不等魏思旧拒绝,薛伶已经去阳台打了一盆温水过来。
“来,洗洗手。”
魏思旧看得出,薛玲是个耿直的人,如果不让她做,她心里肯定过意不去,便没有再坚持,乖乖地把手洗干净了。
薛伶又把干毛巾递过去:“萧夜他舅,把手擦一下。”
待魏思旧洗过手,薛伶将水盆搁置一旁,把早餐取了出来,放在病床边的床头小桌上。
“可以吃早餐了!”
“谢谢。”
“你一个人行不?要不要我帮忙?”薛伶有些担心的问。
“可以。”
薛伶把水盆的水倒掉,看到门口的袋子里还装着昨天渗了血迹的脏衣服。
她将脏衣服放进水桶,接了热水泡着,想着等一下去医院门口的便利店买一瓶洗衣液,把脏衣服给洗了。
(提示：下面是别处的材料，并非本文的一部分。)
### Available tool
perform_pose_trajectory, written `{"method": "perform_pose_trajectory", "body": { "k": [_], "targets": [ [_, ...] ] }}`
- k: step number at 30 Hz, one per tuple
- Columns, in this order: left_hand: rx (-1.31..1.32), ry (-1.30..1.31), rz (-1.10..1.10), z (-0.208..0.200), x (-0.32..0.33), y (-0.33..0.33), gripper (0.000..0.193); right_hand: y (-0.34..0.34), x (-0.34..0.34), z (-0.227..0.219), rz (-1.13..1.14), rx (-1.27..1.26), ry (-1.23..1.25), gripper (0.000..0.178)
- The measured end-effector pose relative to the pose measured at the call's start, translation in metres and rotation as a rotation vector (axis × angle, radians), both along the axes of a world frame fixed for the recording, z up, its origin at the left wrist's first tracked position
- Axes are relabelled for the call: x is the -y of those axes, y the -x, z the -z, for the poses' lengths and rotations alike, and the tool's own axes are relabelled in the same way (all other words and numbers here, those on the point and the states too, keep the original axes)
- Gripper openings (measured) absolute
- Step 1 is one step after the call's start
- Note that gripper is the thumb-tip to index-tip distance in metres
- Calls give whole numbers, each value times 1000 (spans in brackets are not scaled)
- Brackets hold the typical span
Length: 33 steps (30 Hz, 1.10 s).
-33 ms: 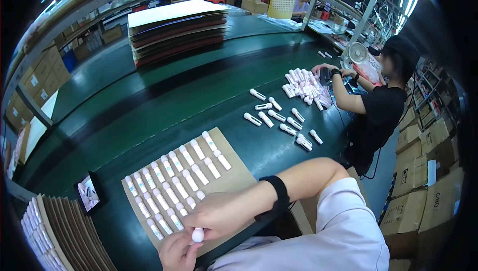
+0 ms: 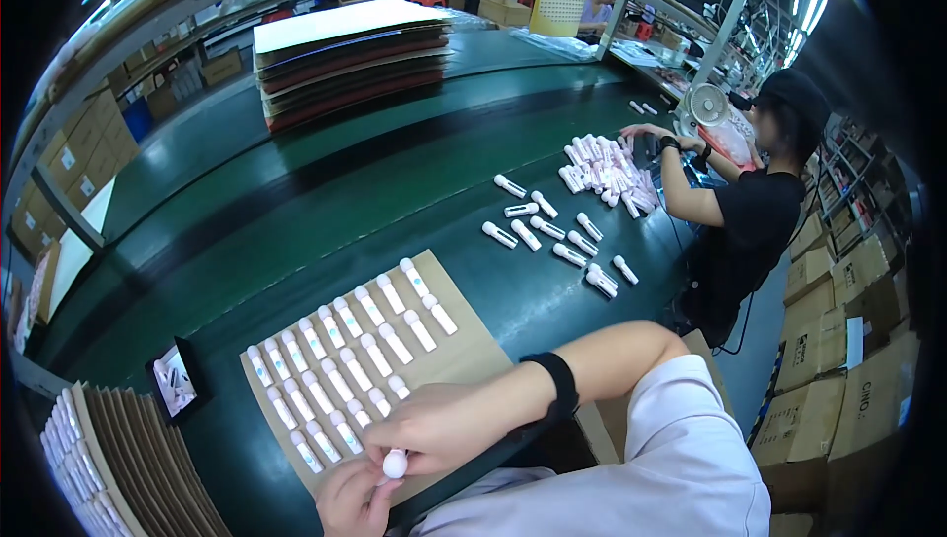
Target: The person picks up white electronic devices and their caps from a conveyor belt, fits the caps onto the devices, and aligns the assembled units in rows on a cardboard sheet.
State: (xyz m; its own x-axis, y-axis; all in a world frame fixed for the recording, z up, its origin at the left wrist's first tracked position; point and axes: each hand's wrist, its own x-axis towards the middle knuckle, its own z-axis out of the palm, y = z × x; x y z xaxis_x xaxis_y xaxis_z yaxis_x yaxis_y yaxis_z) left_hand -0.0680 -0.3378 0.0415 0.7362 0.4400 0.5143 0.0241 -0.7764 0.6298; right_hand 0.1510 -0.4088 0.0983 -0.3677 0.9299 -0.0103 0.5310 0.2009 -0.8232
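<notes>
Between my hands, at the near edge of a brown cardboard sheet (image 2: 464, 335), is a small pale pink stick with a round white head (image 2: 395, 464). My right hand (image 2: 429, 430) reaches across from the right, its fingers closed round the stick's body. The thumb and fingers of my left hand (image 2: 347, 500) pinch it near the head from the lower left. The fingers hide most of its body. Similar sticks (image 2: 352, 367) lie in slanted rows on the sheet, round heads pointing away from me; some carry a blue mark. My right hand covers part of the nearest row.
Loose sticks (image 2: 547, 228) and a heap of them (image 2: 607, 167) lie to the right on the green table (image 2: 326, 197). A co-worker (image 2: 760, 182) handles something dark there. At left are a black tray (image 2: 178, 381) and stacked cardboard sheets (image 2: 148, 458); more sheets (image 2: 350, 54) stand behind.
My right forearm and elbow have dropped slightly toward me, showing a little more of the sheet's nearest row. The held stick has shifted barely up and right. The co-worker's hands have moved slightly.
</notes>
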Motion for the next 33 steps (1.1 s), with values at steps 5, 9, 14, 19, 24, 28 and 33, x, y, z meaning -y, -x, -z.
{"method": "perform_pose_trajectory", "body": {
  "k": [5, 9, 14, 19, 24, 28, 33],
  "targets": [
    [143, 457, -50, 19, 15, 23, 22, 0, 42, 21, 305, -113, -90, 13],
    [282, 804, -159, 14, 18, 32, 15, -20, 63, 24, 334, -91, 24, 16],
    [198, 941, -189, 28, 10, 35, 20, -7, 78, 46, 563, -274, 147, 19],
    [140, 1077, -167, 18, 13, 29, 30, 1, 81, 56, 591, -319, 168, 19],
    [112, 832, -55, 19, 10, 32, 25, 18, 73, 70, 628, -452, -21, 25],
    [88, 690, -10, 17, 9, 34, 24, 26, 68, 67, 573, -402, -86, 27],
    [80, 685, 19, 17, 12, 35, 25, 30, 63, 62, 518, -334, -152, 25]
  ]
}}
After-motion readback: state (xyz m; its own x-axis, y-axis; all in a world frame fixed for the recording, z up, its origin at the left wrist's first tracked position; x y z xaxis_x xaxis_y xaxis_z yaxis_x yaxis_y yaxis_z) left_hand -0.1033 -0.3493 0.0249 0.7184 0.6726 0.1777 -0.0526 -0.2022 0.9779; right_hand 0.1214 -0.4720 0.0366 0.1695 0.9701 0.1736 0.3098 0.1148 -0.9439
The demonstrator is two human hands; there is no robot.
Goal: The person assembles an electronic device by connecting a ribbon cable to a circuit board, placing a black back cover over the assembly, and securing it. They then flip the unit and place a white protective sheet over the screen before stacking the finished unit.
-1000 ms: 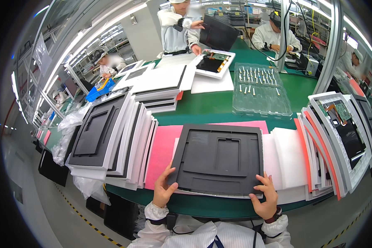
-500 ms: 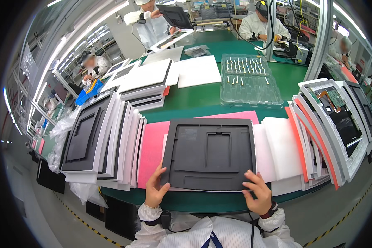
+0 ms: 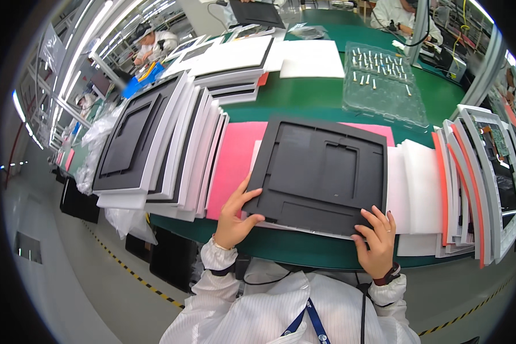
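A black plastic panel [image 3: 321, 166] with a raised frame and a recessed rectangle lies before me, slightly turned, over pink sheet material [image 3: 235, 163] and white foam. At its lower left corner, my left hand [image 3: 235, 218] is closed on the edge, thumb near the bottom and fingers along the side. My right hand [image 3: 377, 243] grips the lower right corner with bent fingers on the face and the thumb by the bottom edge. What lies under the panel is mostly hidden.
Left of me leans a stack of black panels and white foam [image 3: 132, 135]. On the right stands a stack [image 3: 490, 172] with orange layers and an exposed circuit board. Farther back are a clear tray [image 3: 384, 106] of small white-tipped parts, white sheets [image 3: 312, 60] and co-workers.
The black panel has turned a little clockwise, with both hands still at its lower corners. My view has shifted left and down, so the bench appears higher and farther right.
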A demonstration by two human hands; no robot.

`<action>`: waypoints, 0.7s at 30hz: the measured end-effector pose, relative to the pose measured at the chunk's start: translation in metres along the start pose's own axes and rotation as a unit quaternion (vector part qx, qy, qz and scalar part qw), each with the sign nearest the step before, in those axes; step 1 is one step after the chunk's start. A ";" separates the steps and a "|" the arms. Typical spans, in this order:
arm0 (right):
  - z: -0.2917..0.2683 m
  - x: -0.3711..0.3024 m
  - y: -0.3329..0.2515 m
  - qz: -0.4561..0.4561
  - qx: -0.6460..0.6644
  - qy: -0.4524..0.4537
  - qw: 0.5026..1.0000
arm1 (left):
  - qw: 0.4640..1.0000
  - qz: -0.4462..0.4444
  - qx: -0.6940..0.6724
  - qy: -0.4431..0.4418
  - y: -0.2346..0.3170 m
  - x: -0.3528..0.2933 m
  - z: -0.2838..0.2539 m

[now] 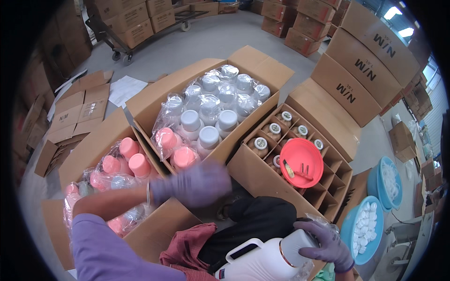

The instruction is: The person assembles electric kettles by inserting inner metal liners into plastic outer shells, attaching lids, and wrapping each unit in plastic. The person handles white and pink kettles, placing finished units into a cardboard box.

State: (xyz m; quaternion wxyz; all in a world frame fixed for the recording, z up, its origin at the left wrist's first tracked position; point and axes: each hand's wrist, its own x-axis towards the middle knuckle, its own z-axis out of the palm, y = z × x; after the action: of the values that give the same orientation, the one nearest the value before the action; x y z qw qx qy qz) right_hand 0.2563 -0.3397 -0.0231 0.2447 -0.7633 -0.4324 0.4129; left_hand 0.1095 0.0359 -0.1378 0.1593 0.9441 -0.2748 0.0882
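A white vacuum flask [260, 260] with a handle and a grey cup lid [298, 247] lies tilted across my lap. My right hand [328, 246], in a purple glove, is closed round the grey lid, with clear plastic film beside it. My left hand [199, 183], also gloved, is smeared by motion, so its fingers cannot be made out. It hovers by the near edge of an open carton [140, 110] of bagged flasks with white and pink lids. A second carton [185, 220] with pink-lidded flasks [139, 165] lies under my left forearm.
A divided carton [272, 185] holds several bottle-like liners with white-rimmed tops, and a red basin [307, 154] with small tools sits on it. Blue tubs [347, 234] with white parts stand at the right. Stacked cartons [313, 35], a trolley [126, 52] and flattened cardboard [77, 112] lie beyond.
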 end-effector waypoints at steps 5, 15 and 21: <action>-0.009 0.012 0.000 0.024 0.045 0.058 0.997 | 0.808 -0.532 0.225 0.113 -0.245 -0.078 0.003; 0.004 0.020 0.132 0.178 0.192 0.181 0.948 | 0.646 -0.692 0.299 -0.120 -0.345 -0.125 0.040; -0.009 0.072 0.103 0.115 0.194 0.225 0.948 | 0.768 -0.456 -0.042 0.447 -0.276 -0.047 -0.030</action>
State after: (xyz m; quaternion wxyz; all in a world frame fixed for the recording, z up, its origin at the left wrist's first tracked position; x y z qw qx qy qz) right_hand 0.3316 -0.3295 -0.1236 0.4304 -0.8185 -0.1870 0.3315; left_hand 0.2187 0.2901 -0.1916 0.3247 0.8046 0.2874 0.4057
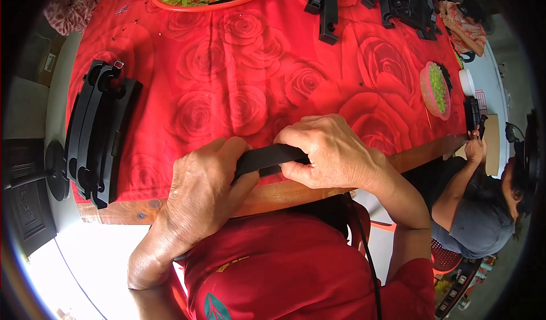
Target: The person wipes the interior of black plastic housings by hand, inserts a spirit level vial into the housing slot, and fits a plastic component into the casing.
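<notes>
Over the table's near edge, a slightly curved black plastic bar is held between my two hands. My left hand is closed around its left end, thumb and fingers bent over it. The right end is gripped by my right hand, with the fingers curled on top and the thumb below. Both ends of the bar are partly hidden by my fingers. Apart from my hands, at the table's left side, lie several similar long black plastic parts, side by side.
A red rose-patterned cloth covers the wooden table. At the far edge stands a red basin of yellow-green pieces, with a heap of black parts to its right. A pink basket sits at right, near a seated co-worker.
</notes>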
魏思旧一边吃早餐,一边看着书,完全没留意她在干这些活。
薛伶站在阳台外,没打搅他。
等魏思旧吃完早餐,薛伶清洗过餐盆,医生过来查房。
“病人今天要做多一次拍片检查,家属准备一下,等一下有护士过来通知。”
陈助理在一旁随时待命。
薛伶趁着空档,去楼下买了洗衣液,把脏衣服洗了。
刚把衣服晾起来,儿子宁恒打来电话。
“妈,你见过姐姐的婆家人没有?他们人怎么样?好相处么?”
薛伶把见亲家的经过说了一遍。
“你放心,姐姐的婆家人挺随和的,你姐姐比妈有福气。”
宁恒听了,心里也很高兴。他最怕姐姐嫁去千里迢迢的南城,没个亲人罩着,被人欺负了。
“妈,你在南城多呆几天,好好玩玩,南城的小蜂腰很出名,我喊姐带你去玩玩。”
“我会的了,我可能要在这边呆上一个星期,这段时间辛苦你了,忙不过来就叫你苏阿姨他们过来帮忙,工钱按日发给她们就可以了。”
“好的,我知道了,妈。”
果园的果子已经摘完了,农活轻松了许多,不然,薛伶也不敢分身来南城。
意外砸伤萧夜舅舅的事,薛伶没跟儿子提及,怕他担心。
护士过来喊:“带病人去西楼东面三层拍片。”
陈助理和薛伶一起跟着过去。
回病房以后,陈助理接到电话,说农庄里出了点紧急事。
“陈助理,要不你先回农庄忙吧,反正我在南城呆着也是闲,我留下来照顾萧夜他舅得了。”
陈助理有点为难,上司没开口,他不敢擅作主张。
“去吧,新培育的苗子要紧,千万别出了什么差池。”
得到上司的吩咐,陈助理便离开了。
“薛姨,那就辛苦你了。”
“不辛苦,路上小心点!”薛伶叮嘱了一句。
躺在床上的魏思旧拿起一本厚厚的书在研读。
薛伶看着密密麻麻的字,心里暗暗佩服。
她初中没毕业,文化少,只能读懂简单的书籍,那些技术类的书,根本看不下去。
萧夜夫妻俩吃过早餐,时间还早。
萧夜由衷赞了一句岳母:“怪不得你会做饭,原来是遗传的。”
宁徽爱笑了笑,拿出一把软尺:“萧先生,我给你量下尺寸。”
萧夜很配合,身长胳膊长站在那,任老婆爱量哪里就量哪里。
宁微爱看他站得笔直,便拿出一个卷尺,说道:“用脚趾头勾住铁片。”
“你要干什么?”
“别动,站直了。”
宁微爱不答,反而用手拍了一下他的后背,让男人的腰挺得更直了,活像一棵挺拔的白杨。
宁微爱把卷尺往上拉,到了他鼻尖的时候,宁微爱的眼睛看不清往上的刻度了。
萧夜这才醒悟,她在量他的身高。
“宁微爱,你做衣服需要量身高吗?”
“我就是好奇,你看似九尺的腿到底有多长?别动,马上就好了。”
“你才有九尺的腿。”萧夜不满的道。
三尺等于一米,九尺,那就是三米的腿,恐怕是怪物吧!
“我就说个比喻而已,你别气。”
宁微爱站到沙发上去,终于看清楚了男人头顶的刻度。
“哇塞,你身高一米八九耶。”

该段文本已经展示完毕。